Step 1: Get clear about the question. Many discernment processes stall because the question has not been properly defined. "What should I do with my life?" is too large. "Should I accept this specific job offer by Friday?" is workable. Frame the decision as a concrete choice between two or three identifiable options.
Step 2: Establish inner freedom. Ignatius called this "indifference," a word that in his usage does not mean not caring but rather being free enough to choose whichever option God indicates, even if it is not the one you prefer. If you are already attached to one outcome, you are not in a position to discern. You are in a position to rationalize. Honest prayer for indifference, sometimes called "the grace of the first principle and foundation," is a prerequisite for genuine discernment. This may take days, weeks, or longer.
Step 3: Gather the relevant information. Discernment is not a substitute for due diligence. If you are discerning a career change, you need to understand the practical realities of the new path. If you are discerning a relationship, you need to know the person. God works through the ordinary faculties of reason and judgment, not around them.
Step 4: Pray with the options. Ignatius suggested several methods. One is to live imaginatively with each option for a period of days, praying as if you have already made the decision, and noticing what consolation or desolation arises. Another is to imagine yourself at the end of your life, looking back at this decision: which choice would you be glad you made? A third is to imagine a person you respect facing the same decision: what would you advise them?
Step 5: Notice the movements. As you pray with the options, pay attention to what happens in your interior life. Not just your thoughts and arguments (these can be manipulated by either spirit) but the deeper movements: the quality of your peace, the direction of your energy, the state of your freedom. Consolation with one option and desolation with another is significant data, not conclusive by itself, but significant.
Step 6: Make the decision. At some point, you have to choose. Discernment does not guarantee certainty. It offers, at best, a kind of convergent probability, a sense that one path is more consonant with God's invitation than the other. Ignatius taught that a decision made in good faith, with genuine prayer and honest examination, can be trusted, even if doubt remains. The decision is not irrevocable. It can be tested, refined, and revisited. But it must be made.

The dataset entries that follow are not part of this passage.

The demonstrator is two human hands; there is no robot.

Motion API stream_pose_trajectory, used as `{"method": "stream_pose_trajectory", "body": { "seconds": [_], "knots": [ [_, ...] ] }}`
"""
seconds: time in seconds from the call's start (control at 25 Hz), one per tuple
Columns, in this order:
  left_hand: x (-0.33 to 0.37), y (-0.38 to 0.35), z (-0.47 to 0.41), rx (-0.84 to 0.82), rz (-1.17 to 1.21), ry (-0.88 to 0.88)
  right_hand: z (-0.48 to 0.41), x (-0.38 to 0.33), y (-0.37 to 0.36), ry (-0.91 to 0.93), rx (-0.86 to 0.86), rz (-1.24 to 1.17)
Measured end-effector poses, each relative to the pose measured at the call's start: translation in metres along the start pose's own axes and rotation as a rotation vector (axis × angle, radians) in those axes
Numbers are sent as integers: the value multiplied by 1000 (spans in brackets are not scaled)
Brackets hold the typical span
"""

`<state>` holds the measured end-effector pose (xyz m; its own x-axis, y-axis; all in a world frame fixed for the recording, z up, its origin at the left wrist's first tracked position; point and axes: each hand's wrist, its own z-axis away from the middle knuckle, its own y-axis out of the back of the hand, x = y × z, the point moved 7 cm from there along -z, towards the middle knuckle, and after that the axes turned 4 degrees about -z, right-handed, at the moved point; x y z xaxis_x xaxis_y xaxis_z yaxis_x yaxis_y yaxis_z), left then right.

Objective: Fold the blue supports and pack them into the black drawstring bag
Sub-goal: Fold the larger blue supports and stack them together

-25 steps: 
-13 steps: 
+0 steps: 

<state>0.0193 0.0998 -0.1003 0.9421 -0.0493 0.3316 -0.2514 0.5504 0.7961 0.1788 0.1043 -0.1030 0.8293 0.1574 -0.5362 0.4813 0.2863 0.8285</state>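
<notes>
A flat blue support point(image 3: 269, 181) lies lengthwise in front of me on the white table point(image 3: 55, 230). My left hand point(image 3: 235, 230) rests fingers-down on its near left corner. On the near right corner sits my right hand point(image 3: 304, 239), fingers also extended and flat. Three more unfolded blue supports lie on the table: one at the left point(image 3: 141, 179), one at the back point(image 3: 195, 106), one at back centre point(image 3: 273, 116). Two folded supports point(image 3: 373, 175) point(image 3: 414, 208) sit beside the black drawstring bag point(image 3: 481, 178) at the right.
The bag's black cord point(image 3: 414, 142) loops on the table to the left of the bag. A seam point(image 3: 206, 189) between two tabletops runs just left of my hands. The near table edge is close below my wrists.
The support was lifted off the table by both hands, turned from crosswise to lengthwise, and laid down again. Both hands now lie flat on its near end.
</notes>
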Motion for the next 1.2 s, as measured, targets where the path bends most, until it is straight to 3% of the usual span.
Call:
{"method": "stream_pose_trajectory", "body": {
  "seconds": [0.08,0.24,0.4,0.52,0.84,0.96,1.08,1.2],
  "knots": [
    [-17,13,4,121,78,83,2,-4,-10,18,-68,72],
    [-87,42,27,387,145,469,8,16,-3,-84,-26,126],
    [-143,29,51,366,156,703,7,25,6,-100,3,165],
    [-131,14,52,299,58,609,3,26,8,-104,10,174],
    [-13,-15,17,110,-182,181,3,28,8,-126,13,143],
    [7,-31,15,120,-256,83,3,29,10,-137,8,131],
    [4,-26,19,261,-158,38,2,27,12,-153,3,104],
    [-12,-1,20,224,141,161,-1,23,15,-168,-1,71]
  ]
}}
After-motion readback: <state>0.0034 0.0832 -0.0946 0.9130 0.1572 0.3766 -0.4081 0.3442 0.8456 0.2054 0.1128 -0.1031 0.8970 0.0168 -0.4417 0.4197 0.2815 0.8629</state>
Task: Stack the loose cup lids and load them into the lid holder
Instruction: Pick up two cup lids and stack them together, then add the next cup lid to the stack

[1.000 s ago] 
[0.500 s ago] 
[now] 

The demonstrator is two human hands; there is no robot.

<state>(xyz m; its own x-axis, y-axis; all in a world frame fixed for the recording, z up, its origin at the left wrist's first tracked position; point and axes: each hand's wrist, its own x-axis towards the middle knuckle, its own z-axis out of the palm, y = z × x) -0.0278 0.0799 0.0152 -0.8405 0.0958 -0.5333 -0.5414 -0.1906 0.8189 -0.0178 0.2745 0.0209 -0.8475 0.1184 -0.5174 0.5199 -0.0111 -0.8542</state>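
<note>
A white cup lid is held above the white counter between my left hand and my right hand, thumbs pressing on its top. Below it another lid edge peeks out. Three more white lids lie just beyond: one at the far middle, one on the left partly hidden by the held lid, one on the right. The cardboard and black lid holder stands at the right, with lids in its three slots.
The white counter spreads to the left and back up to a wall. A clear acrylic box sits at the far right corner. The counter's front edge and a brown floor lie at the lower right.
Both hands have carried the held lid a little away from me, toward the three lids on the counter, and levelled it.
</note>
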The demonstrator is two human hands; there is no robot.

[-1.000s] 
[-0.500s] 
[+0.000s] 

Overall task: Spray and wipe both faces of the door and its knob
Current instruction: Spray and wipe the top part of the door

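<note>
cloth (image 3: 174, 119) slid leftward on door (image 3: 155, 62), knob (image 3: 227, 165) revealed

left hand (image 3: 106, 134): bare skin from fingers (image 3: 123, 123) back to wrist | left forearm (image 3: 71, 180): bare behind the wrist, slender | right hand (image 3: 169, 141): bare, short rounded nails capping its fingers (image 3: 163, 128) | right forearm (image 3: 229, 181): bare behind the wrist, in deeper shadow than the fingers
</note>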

Step 7: Seek confirmation. After making the decision, bring it to God in prayer and notice what follows. Gallagher described this step as looking for "the peace that surpasses understanding," a settled quality that persists even when the decision is difficult or costly. If instead you experience a persistent, deep unease, this may be a sign that the decision needs to be revisited.
The Role of a Spiritual Director in Discernment
Discernment is notoriously difficult to do alone. The same interior movements that you are trying to evaluate are also shaping the way you evaluate them. Self-deception is a feature of the human condition, not a failure of willpower, and the more important the decision, the more vulnerable you are to it.
This is where a spiritual director becomes essential. A director provides what you cannot provide for yourself: an outside perspective on your interior life. They notice patterns you are too close to see. They ask questions that disrupt your comfortable narratives. They hold the space for you to sit with uncertainty instead of rushing to resolution.
A good director will not tell you what to decide. They will help you notice what is happening as you decide. They will ask about your consolation and desolation. They will observe your freedom and your attachments. They will gently challenge you when they suspect you are rationalizing rather than discerning. And they will support you when you make the decision, knowing that the decision is yours and God's, not theirs.
Ruth Haley Barton, founder of the Transforming Center and author of Strengthening the Soul of Your Leadership (2008), has written extensively about discernment in the context of leadership and organizational decision-making. Barton emphasizes that discernment is not a solo act but a communal practice. In her work with leadership teams, she helps groups develop the contemplative attentiveness, the capacity for shared silence, honest conversation, and patient waiting, that genuine communal discernment requires. Her approach draws on the Ignatian tradition but extends it into Protestant and ecumenical contexts where it is equally applicable.
Common Mistakes in Discernment
The tradition identifies several recurring errors that people make when trying to discern.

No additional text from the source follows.